= Beginning of Section =

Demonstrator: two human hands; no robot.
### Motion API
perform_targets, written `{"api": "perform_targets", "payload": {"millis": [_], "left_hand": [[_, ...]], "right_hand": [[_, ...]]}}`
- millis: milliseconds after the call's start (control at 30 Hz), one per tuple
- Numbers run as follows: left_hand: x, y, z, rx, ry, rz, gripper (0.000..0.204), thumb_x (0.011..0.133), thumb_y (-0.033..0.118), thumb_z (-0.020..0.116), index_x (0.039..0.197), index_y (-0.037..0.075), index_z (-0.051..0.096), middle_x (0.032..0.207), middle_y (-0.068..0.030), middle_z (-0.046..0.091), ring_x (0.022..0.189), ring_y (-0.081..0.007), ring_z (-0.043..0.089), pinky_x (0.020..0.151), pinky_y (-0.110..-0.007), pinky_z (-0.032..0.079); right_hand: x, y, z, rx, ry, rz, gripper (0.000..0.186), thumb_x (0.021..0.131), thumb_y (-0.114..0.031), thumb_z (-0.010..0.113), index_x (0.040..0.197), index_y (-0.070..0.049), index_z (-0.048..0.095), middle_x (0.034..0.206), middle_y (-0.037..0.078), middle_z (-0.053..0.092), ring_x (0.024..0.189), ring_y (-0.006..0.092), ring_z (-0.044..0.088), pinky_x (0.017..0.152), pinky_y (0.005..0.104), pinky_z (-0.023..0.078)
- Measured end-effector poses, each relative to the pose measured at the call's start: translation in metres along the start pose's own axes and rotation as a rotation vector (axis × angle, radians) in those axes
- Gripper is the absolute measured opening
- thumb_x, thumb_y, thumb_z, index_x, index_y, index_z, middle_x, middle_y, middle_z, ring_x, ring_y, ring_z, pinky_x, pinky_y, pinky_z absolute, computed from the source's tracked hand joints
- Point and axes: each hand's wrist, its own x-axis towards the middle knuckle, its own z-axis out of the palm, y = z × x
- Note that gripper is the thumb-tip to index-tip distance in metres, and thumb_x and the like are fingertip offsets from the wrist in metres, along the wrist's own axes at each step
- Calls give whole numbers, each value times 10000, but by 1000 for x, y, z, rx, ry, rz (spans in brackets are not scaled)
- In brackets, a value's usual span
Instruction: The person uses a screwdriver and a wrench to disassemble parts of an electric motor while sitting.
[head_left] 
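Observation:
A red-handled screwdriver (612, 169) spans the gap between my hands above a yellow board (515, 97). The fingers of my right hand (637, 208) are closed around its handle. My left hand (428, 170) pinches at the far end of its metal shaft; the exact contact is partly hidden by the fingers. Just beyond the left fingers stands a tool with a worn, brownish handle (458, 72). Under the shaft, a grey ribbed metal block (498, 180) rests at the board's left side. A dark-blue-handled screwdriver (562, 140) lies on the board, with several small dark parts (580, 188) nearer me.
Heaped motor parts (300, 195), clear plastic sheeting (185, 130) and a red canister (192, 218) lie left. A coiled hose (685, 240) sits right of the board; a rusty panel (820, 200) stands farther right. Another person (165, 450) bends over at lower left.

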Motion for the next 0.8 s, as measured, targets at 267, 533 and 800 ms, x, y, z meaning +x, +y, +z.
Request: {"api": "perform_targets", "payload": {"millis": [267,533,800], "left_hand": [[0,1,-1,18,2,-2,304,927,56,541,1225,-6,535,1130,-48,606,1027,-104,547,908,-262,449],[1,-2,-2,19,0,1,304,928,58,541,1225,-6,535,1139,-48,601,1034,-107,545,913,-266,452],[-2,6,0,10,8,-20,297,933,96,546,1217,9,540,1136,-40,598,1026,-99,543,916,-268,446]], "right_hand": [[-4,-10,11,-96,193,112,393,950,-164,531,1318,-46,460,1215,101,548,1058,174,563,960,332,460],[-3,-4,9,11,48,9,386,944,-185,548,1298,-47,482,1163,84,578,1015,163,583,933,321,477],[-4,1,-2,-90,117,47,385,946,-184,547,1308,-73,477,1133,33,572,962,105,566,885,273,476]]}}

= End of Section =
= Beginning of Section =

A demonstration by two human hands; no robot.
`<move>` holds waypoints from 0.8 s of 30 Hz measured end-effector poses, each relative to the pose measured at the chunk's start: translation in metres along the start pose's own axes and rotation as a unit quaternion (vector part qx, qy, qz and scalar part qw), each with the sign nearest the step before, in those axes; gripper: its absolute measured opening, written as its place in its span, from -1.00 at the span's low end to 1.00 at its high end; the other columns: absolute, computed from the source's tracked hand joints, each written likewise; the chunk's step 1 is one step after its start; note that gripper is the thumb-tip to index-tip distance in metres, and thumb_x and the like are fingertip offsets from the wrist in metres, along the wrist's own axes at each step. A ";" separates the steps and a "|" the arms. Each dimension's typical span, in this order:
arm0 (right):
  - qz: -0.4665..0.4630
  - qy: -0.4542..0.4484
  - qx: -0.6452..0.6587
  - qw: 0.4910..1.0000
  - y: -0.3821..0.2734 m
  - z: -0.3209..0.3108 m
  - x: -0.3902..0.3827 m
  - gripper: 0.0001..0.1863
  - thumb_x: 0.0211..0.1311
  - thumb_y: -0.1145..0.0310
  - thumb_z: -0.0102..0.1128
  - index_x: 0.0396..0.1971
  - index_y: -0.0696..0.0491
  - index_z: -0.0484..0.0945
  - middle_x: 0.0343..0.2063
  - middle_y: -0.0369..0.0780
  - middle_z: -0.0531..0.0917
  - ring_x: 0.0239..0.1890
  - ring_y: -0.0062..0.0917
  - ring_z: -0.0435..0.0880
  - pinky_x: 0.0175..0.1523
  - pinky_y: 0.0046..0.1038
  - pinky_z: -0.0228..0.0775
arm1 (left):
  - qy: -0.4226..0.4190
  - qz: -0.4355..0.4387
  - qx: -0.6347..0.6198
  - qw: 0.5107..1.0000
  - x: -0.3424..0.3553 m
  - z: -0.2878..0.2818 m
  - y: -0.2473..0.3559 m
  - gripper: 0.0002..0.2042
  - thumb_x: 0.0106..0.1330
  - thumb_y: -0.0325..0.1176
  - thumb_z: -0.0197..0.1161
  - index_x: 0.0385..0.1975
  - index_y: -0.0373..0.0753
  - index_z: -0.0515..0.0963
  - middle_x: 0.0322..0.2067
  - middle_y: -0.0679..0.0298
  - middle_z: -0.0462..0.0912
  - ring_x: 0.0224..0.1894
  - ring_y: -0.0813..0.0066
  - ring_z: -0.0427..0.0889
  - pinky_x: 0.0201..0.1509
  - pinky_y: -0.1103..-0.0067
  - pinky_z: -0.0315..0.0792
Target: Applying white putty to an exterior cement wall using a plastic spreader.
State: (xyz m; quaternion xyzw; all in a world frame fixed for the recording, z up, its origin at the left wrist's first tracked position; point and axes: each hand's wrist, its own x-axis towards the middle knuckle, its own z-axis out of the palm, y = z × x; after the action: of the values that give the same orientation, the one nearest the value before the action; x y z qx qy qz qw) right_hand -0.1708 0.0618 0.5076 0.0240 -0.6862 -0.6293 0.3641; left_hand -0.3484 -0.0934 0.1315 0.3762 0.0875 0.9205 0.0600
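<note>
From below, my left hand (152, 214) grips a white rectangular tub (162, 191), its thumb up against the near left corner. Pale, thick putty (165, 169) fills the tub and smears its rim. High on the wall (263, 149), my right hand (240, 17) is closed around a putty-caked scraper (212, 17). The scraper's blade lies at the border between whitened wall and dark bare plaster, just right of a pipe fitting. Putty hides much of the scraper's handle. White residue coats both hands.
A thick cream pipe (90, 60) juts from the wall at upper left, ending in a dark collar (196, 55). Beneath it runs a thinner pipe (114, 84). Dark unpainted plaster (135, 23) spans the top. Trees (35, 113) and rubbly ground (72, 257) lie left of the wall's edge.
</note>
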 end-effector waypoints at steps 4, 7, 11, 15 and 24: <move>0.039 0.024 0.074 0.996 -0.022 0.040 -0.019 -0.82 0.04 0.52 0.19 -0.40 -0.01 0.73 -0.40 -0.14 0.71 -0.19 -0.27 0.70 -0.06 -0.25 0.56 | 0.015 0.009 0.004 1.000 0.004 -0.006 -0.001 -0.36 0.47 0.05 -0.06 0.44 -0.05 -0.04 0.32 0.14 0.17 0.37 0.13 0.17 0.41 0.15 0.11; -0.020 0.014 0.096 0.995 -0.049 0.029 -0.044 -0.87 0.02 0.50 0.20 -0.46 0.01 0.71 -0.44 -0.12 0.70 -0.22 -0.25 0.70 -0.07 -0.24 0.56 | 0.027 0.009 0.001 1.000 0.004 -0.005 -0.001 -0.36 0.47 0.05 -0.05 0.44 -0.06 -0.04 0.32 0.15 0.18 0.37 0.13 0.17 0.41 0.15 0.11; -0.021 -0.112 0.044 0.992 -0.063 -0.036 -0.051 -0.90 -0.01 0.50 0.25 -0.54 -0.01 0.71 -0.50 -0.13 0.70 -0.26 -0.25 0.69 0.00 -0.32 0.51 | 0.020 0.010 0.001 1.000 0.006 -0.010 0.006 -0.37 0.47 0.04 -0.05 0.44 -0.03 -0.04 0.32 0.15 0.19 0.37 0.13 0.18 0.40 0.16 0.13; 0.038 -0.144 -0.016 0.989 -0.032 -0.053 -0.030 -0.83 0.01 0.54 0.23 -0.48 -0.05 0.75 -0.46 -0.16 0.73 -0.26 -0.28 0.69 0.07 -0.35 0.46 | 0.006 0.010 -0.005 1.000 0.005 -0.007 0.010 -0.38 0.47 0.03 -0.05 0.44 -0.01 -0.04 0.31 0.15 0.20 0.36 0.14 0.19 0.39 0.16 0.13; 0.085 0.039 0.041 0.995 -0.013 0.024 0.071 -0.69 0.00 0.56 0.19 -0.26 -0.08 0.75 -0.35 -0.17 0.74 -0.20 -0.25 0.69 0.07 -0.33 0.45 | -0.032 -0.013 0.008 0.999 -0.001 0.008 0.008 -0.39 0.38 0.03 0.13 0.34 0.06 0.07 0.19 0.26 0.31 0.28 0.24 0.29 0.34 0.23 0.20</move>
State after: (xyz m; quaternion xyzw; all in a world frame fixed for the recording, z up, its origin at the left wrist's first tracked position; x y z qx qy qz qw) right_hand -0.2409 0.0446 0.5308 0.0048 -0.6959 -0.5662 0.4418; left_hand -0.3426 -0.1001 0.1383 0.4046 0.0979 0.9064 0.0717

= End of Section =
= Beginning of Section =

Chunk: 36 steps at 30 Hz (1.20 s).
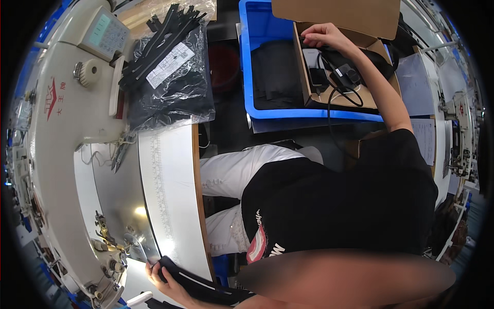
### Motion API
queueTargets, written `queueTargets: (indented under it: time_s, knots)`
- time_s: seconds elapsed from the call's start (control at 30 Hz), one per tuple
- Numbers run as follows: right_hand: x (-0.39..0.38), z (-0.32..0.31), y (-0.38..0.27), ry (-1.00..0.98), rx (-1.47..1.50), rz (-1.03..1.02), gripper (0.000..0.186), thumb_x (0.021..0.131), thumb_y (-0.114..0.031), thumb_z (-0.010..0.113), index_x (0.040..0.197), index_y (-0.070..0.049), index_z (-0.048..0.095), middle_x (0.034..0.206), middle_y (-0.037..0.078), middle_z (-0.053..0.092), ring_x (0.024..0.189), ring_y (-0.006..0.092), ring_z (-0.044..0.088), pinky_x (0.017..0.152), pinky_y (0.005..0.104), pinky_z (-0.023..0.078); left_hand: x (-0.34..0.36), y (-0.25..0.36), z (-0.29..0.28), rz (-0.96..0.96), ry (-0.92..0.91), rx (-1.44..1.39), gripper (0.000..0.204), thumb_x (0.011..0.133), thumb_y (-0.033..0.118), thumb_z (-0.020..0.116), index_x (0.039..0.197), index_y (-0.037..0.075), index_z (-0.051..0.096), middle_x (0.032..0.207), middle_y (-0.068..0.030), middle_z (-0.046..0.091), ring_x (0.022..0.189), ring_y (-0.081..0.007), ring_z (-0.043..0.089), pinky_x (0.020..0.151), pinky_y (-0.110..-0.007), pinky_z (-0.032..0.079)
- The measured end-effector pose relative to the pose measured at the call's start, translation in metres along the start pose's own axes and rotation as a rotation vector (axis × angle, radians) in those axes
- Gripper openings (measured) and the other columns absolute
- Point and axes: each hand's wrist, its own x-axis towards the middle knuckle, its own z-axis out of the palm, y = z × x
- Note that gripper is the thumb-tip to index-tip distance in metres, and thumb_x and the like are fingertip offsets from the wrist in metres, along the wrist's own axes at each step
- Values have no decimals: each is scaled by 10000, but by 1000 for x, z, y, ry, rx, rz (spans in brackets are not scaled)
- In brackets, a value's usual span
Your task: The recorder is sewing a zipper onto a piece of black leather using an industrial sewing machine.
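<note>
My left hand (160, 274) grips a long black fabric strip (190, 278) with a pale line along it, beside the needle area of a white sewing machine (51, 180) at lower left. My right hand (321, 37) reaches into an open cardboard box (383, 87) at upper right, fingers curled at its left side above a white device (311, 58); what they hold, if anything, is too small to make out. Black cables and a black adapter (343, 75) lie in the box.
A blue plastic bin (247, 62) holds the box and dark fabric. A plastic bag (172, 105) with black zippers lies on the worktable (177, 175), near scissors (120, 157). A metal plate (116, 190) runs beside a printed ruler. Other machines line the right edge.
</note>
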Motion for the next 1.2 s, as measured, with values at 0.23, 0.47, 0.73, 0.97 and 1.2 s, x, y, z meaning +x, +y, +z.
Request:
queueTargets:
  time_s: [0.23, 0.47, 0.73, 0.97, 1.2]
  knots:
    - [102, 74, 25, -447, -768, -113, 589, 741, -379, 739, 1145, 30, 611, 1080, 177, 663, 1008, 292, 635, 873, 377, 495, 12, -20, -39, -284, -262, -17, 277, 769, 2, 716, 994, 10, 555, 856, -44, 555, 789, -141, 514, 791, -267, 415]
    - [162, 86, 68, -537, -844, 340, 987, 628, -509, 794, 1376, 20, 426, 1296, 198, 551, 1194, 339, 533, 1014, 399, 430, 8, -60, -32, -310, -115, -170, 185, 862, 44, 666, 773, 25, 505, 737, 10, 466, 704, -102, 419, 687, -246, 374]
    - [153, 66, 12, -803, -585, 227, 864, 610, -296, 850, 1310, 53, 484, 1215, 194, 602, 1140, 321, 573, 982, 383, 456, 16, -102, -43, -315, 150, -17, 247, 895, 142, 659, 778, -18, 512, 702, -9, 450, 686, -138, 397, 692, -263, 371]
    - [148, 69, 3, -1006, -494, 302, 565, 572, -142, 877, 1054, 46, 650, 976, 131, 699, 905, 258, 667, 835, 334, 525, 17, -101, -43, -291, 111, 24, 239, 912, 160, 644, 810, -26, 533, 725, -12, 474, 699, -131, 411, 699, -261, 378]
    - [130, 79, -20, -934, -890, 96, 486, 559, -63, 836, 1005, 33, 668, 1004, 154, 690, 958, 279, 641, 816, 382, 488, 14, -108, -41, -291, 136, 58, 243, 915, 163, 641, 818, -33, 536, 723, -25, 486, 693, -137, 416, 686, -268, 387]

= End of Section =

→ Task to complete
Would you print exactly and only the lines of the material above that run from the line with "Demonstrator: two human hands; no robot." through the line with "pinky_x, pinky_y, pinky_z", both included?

→ Expected answer
Demonstrator: two human hands; no robot.
### Motion API
perform_targets, written `{"api": "perform_targets", "payload": {"millis": [_], "left_hand": [[_, ...]], "right_hand": [[_, ...]]}}`
- millis: milliseconds after the call's start (control at 30 Hz), one per tuple
- Numbers run as follows: left_hand: x, y, z, rx, ry, rz, gripper (0.000..0.204), thumb_x (0.011..0.133), thumb_y (-0.033..0.118), thumb_z (-0.020..0.116), index_x (0.039..0.197), index_y (-0.037..0.075), index_z (-0.051..0.096), middle_x (0.032..0.207), middle_y (-0.068..0.030), middle_z (-0.046..0.091), ring_x (0.022..0.189), ring_y (-0.081..0.007), ring_z (-0.043..0.089), pinky_x (0.020..0.151), pinky_y (-0.110..-0.007), pinky_z (-0.032..0.079); right_hand: x, y, z, rx, ry, rz, gripper (0.000..0.186), thumb_x (0.021..0.131), thumb_y (-0.114..0.031), thumb_z (-0.010..0.113), index_x (0.040..0.197), index_y (-0.070..0.049), index_z (-0.048..0.095), middle_x (0.034..0.206), middle_y (-0.037..0.078), middle_z (-0.053..0.092), ring_x (0.024..0.189), ring_y (-0.006..0.092), ring_z (-0.044..0.088), pinky_x (0.017..0.152), pinky_y (0.005..0.104), pinky_z (-0.023..0.078)
- Measured end-effector poses, each relative to the pose measured at the call's start: translation in metres along the start pose's own axes and rotation as a rotation vector (axis × angle, radians) in those axes
- Gripper is the absolute measured opening
- thumb_x, thumb_y, thumb_z, index_x, index_y, index_z, middle_x, middle_y, middle_z, ring_x, ring_y, ring_z, pinky_x, pinky_y, pinky_z absolute, computed from the source's tracked hand joints

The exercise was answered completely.